***** Records provided *****
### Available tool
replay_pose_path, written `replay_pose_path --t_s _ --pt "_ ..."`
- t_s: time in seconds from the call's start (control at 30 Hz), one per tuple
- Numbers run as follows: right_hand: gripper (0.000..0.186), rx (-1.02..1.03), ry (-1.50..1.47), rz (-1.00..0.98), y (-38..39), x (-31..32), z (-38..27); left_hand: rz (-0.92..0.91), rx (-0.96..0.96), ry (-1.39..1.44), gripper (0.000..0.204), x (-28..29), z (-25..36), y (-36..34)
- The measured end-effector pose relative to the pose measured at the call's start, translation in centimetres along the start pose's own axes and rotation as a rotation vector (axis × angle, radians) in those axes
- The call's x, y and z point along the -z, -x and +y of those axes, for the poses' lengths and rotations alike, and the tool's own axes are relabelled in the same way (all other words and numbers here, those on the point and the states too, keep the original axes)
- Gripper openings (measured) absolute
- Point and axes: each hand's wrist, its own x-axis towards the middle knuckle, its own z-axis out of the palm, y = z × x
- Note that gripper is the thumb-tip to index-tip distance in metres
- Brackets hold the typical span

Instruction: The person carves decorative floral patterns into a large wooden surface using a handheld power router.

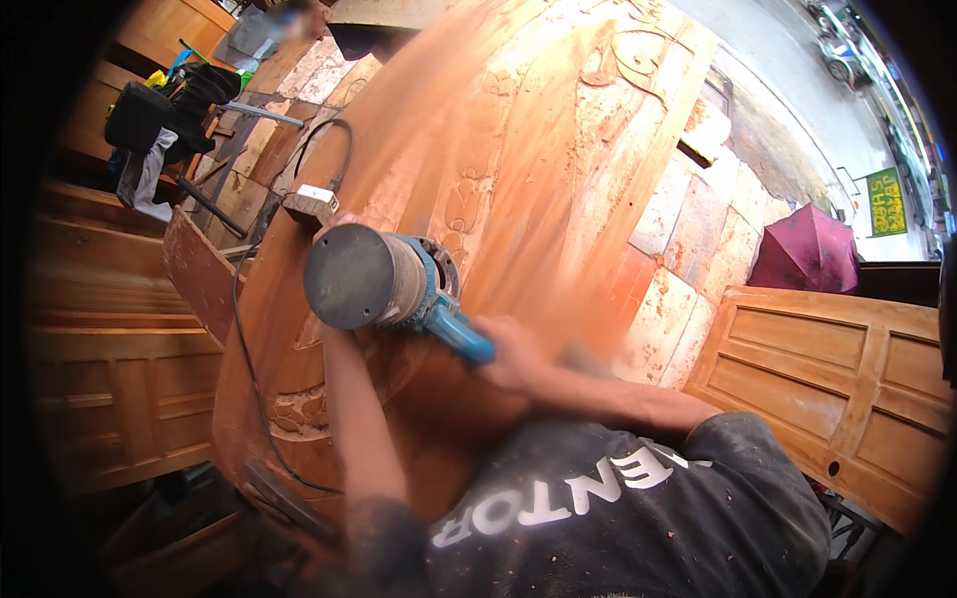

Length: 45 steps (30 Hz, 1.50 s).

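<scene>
A teal power tool (429,289) with a round dark grey, flat face and a tan band is held above a large carved wooden panel (528,149), which has pale dust and scroll patterns. My right hand (508,354) is closed round its blue handle. My left forearm reaches up to the underside of the round head; my left hand (334,334) is mostly hidden behind it, so its fingers cannot be made out. A small white-topped block (312,202), perhaps a power socket, lies at the panel's left edge near a black cord (239,329).
Panelled wooden doors (817,379) lean at right and left, by a maroon umbrella (805,259). Dark bags and tools (150,125) are piled at upper left, near a blurred co-worker (299,20). A tiled floor (678,239) borders the panel; a street runs at top right.
</scene>
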Motion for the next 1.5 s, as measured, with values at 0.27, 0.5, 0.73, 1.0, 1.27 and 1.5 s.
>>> replay_pose_path --t_s 0.27,0.5,0.73,1.0,1.27,1.5 --pt "0.030 0.080 -0.091 -0.030 -4.1 5.9 2.4 -0.134 -0.409 -0.769 0.018 -6.4 3.6 -2.7" --pt "0.031 -0.079 -0.037 -0.059 -11.3 17.0 2.2 -0.137 -0.252 0.033 0.031 -8.6 -3.1 -13.9" --pt "0.039 -0.157 -0.102 0.020 -19.6 26.7 4.0 -0.248 -0.443 -0.148 0.035 -17.2 -4.3 -26.8" --pt "0.038 -0.138 -0.005 -0.025 -29.3 35.0 7.6 -0.128 -0.419 -0.276 0.036 -24.2 -3.3 -36.2" --pt "0.028 -0.179 -0.007 0.035 -32.9 35.9 9.6 -0.172 -0.424 -0.266 0.033 -26.3 -4.5 -40.0" --pt "0.036 -0.173 -0.209 0.063 -33.2 37.9 11.1 -0.227 -0.451 -0.100 0.030 -28.1 -5.5 -41.6"
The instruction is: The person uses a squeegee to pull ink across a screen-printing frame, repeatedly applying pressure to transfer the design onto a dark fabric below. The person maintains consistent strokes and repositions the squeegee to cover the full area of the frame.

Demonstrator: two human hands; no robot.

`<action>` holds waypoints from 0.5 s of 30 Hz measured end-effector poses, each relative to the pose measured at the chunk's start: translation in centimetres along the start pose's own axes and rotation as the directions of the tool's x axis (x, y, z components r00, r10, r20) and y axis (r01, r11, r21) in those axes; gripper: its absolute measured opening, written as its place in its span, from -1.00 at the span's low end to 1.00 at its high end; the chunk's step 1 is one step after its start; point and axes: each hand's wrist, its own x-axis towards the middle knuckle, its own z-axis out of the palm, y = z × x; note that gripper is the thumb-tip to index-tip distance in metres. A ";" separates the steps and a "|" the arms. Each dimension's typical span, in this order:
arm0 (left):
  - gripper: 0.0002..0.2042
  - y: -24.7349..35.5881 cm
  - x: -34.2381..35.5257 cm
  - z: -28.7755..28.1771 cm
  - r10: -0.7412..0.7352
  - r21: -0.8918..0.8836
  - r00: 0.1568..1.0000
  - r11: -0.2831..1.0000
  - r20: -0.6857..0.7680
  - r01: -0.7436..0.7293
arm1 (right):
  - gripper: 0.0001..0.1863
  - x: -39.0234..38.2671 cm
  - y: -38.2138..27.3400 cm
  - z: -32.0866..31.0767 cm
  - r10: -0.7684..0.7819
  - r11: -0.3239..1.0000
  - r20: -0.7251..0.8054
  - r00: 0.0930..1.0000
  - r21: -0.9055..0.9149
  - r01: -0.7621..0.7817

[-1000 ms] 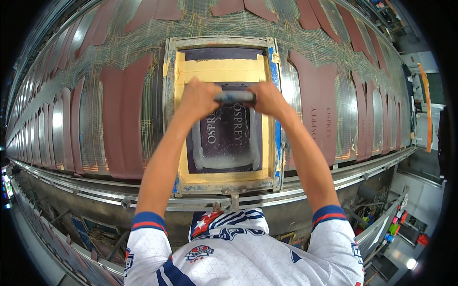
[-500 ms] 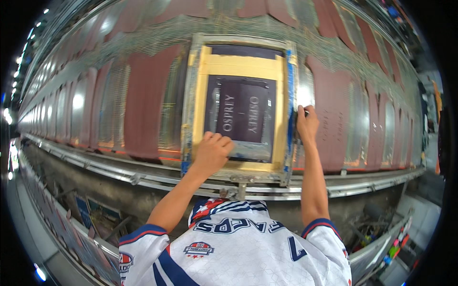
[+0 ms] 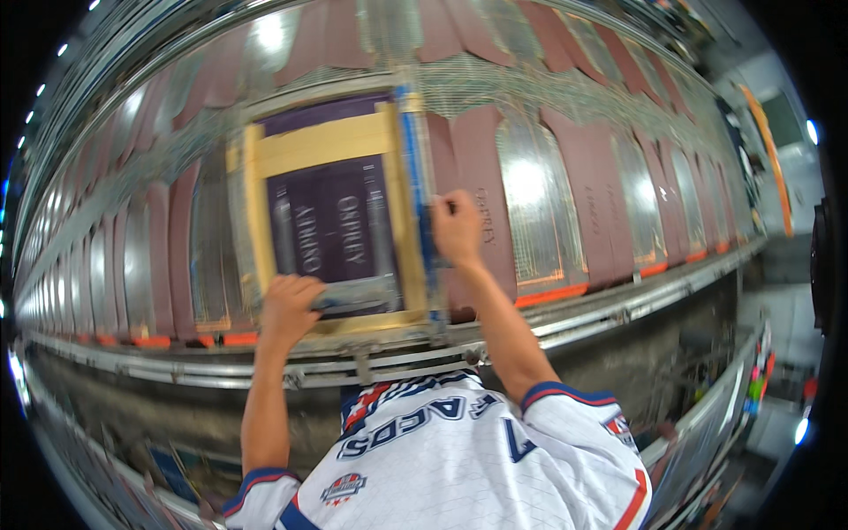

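A screen-printing frame point(image 3: 411, 159), edged with yellow and blue tape, sits over the long table, its dark mesh point(image 3: 322, 216) bearing two lines of pale lettering. Across the mesh's near end runs a greyish, shiny strip point(image 3: 358, 294); I cannot tell whether it is ink or a tool. My left hand point(image 3: 291, 309) lies over the frame's near left corner with its fingers curled, and what they hold is hidden. At the right rim, my right hand point(image 3: 457, 230) is closed on the frame's edge. Beside it lies a maroon fabric piece point(image 3: 486, 150) with faint lettering.
More maroon fabric pieces point(image 3: 565, 168) lie in rows along the table, with shiny bare strips between them. A metal rail point(image 3: 601, 322) follows the table's near edge. Behind the rows stretches a greenish, streaked band point(image 3: 481, 93).
The frame has moved left along the table with both hands, uncovering a lettered maroon piece at its right. My left hand has shifted toward the frame's left rim. The view has turned somewhat.
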 end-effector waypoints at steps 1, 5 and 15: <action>-0.57 -1.9 -1.3 -1.1 0.014 0.024 1.000 1.000 -0.008 -0.013 | -0.77 -1.2 -0.9 2.3 0.020 0.999 0.012 1.000 0.037 -0.020; -0.53 -5.1 -5.9 -2.9 0.006 0.119 1.000 0.993 -0.028 -0.002 | -0.75 -3.3 -3.6 7.0 0.068 0.993 0.045 0.997 0.094 -0.072; -0.53 -6.3 -11.5 -1.1 0.081 0.026 0.996 0.996 0.045 -0.082 | -0.76 -3.7 -1.8 10.6 0.061 0.981 0.011 0.998 -0.184 -0.058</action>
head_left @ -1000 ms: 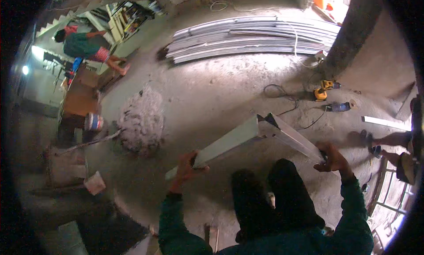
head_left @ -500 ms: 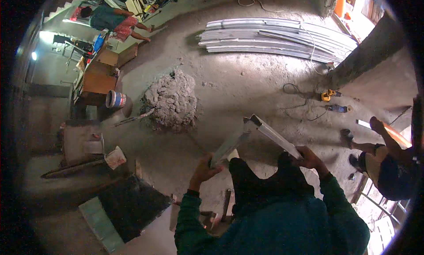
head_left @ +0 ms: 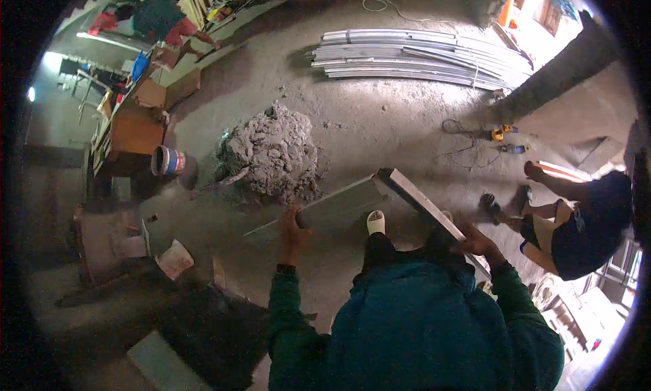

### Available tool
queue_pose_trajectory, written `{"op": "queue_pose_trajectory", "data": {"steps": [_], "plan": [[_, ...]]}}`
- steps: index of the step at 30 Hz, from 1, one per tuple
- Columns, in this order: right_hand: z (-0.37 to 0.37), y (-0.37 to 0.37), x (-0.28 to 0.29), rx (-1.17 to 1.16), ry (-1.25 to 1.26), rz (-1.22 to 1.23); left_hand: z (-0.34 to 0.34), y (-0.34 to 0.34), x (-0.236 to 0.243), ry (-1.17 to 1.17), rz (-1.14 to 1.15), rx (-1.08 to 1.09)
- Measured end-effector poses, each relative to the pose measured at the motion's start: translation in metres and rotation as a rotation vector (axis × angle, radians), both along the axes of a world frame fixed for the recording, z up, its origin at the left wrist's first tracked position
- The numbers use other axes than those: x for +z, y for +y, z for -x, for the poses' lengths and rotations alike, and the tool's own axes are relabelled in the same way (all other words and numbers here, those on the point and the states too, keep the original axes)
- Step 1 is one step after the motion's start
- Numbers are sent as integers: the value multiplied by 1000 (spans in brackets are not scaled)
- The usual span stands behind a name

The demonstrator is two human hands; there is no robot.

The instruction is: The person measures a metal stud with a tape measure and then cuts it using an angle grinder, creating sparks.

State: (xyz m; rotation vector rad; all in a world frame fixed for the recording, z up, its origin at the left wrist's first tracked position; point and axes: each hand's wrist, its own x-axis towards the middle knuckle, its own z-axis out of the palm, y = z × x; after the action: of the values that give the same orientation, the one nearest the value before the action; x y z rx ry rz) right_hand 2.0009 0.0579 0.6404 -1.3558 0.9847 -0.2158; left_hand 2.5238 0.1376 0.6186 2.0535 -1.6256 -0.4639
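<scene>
In front of me is a long light-grey metal channel (head_left: 427,208), sharply angled at a corner ahead of my body, with one arm running to each side. My left hand (head_left: 293,234) is closed on the left arm of the channel, slightly blurred, with a pale stretch jutting out past it. On the other arm, my right hand (head_left: 479,243) grips near the lower end, beside my right knee. One foot in a pale sandal (head_left: 376,223) shows below the corner.
Wet mortar (head_left: 274,150) is heaped ahead-left, beside a bucket (head_left: 168,162). A stack of metal channels (head_left: 407,55) lies at the far side. Corded power tools (head_left: 505,133) rest right of centre. One person (head_left: 583,215) is close on the right; another (head_left: 163,22) bends far left.
My left hand has moved forward and left, and the left arm of the channel has swung outward, widening the angle. The person on the right appears nearer, reaching toward a long piece.
</scene>
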Motion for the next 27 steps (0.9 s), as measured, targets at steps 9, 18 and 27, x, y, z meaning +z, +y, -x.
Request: {"op": "queue_pose_trajectory", "data": {"steps": [9,18,27], "plan": [[-39,67,7,-131,103,217,-35,-5,89,560,-499,-479],[-32,100,-35,-348,-84,204,-1,-12,87,843,-625,-378],[-100,29,78,-457,-211,475,55,-79,108,880,-39,-483]]}}
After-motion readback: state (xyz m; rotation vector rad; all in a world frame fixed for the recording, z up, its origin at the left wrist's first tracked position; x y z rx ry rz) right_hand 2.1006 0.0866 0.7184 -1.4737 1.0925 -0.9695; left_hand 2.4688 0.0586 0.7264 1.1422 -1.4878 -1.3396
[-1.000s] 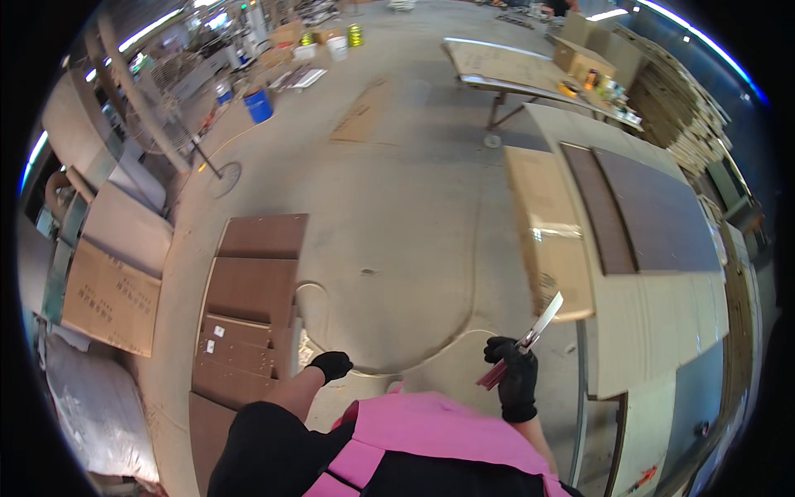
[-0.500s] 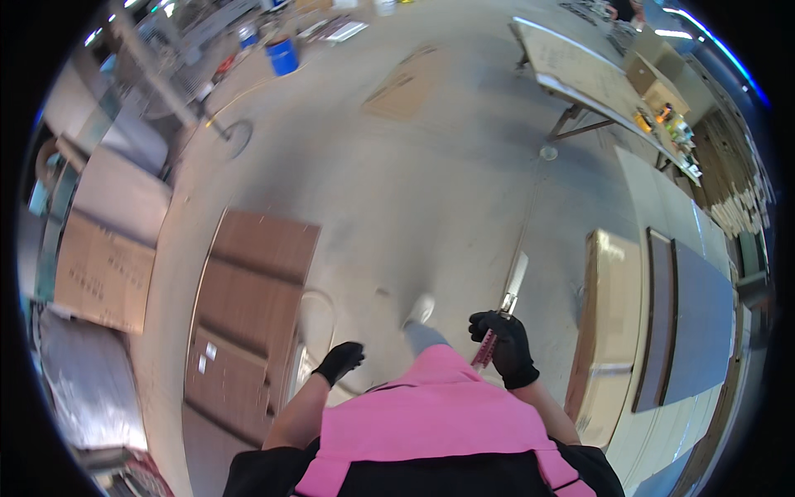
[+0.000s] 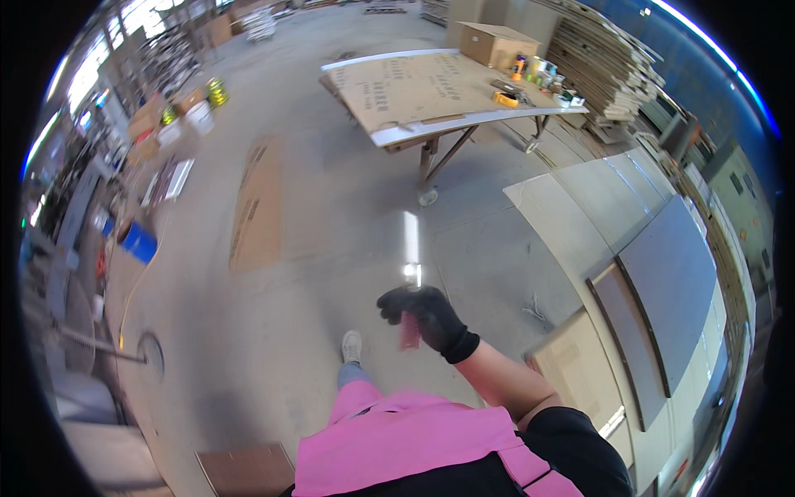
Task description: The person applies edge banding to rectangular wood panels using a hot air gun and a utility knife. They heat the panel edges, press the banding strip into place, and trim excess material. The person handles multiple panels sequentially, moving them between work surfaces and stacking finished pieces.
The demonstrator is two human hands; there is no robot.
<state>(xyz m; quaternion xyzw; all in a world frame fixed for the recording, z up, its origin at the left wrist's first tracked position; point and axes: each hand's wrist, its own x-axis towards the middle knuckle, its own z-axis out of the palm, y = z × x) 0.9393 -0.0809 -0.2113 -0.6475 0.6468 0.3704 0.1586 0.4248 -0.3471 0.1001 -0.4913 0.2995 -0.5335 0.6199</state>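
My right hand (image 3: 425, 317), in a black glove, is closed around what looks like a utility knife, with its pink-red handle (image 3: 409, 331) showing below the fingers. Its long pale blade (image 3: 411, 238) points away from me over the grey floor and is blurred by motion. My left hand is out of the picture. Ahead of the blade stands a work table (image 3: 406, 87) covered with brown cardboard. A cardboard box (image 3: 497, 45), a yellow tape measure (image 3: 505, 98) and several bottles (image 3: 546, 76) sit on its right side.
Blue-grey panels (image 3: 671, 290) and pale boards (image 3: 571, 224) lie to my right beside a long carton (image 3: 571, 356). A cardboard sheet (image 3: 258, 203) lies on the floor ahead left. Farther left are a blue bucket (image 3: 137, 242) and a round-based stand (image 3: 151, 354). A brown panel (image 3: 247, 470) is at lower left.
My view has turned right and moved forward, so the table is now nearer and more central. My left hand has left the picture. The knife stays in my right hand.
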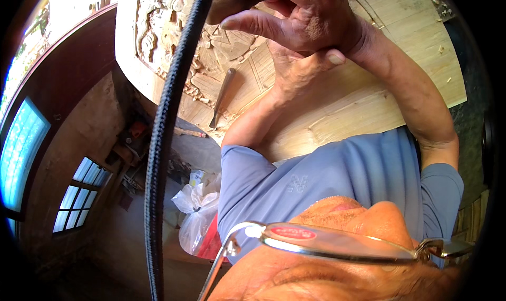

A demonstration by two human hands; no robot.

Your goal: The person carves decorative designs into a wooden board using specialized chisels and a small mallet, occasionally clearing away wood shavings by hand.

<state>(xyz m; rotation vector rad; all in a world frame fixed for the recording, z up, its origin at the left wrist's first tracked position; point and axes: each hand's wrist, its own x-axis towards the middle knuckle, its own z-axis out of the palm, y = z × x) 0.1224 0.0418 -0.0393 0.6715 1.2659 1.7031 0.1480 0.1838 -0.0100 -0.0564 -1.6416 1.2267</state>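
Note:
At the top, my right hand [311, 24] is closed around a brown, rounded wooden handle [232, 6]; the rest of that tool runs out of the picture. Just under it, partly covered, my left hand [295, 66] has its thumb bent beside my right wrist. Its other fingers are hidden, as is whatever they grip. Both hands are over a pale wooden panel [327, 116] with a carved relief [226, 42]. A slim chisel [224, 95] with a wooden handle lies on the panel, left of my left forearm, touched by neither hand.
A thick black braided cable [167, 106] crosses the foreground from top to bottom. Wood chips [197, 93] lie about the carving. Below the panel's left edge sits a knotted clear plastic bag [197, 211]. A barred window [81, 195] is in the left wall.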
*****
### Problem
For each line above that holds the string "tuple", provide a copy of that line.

### Output of the task
- t_s: time in seconds from the call's start (control at 30 Hz), one per tuple
- steps: index of the step at 30 Hz, from 1, one per tuple

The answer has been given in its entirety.